- _Problem requirements_:
Copy nothing past the line containing "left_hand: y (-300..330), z". Transcribe every line of the listing below up to and including it, from the first, except pictures.

- _Data below_:
# # # # # # #
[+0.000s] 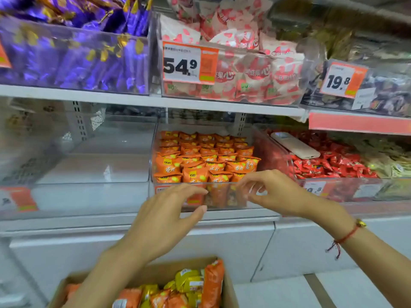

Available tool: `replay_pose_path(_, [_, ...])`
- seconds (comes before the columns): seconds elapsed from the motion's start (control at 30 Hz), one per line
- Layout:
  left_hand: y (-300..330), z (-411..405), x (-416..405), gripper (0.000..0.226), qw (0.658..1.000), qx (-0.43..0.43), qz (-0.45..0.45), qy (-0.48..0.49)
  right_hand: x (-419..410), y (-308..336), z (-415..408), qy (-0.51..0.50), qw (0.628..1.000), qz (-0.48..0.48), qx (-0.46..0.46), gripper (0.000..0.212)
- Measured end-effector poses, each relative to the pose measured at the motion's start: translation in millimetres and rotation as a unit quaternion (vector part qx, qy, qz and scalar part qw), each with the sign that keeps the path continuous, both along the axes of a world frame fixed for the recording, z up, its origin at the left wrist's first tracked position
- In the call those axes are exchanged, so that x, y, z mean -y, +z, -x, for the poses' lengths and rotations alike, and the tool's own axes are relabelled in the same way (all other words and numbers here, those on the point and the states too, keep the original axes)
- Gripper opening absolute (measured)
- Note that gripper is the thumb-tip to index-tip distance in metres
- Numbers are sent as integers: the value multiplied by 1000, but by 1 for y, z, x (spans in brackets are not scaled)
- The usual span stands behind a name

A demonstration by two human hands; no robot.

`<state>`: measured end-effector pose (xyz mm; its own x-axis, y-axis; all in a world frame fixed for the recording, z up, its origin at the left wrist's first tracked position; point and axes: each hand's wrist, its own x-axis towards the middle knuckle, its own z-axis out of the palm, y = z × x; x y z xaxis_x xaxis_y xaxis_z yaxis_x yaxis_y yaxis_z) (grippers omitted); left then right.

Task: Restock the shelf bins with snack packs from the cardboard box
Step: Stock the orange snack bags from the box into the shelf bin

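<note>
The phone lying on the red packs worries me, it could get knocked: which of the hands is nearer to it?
Right. The right hand hovers below-left of the phone; the left hand is farther left, at the orange bin's front.

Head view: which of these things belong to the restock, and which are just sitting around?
Job: cardboard box, its orange snack packs, orange-pack bin, empty bin, left hand, right hand.
Not job: phone on red packs, purple candy bin, 54.9 price tag.

Open gap above orange packs (205, 156)
</note>
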<state>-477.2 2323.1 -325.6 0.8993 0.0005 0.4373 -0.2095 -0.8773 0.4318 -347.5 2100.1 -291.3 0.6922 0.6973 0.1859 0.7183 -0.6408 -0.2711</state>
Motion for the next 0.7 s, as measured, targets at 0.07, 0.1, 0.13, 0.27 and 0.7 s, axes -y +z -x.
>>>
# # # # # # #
- _Exercise solution_:
[+0.000s] 

Available tool: `replay_pose_path(_, [_, ...])`
- seconds (comes before the columns): seconds elapsed from the motion's start (control at 30 Hz), one per line
- Layout:
  left_hand: y (-300..330), z (-411..405), x (-416..405), gripper (0.000..0.226), qw (0.658..1.000), qx (-0.43..0.43), qz (-0.45..0.45), qy (-0.48..0.49)

No further answer will be given.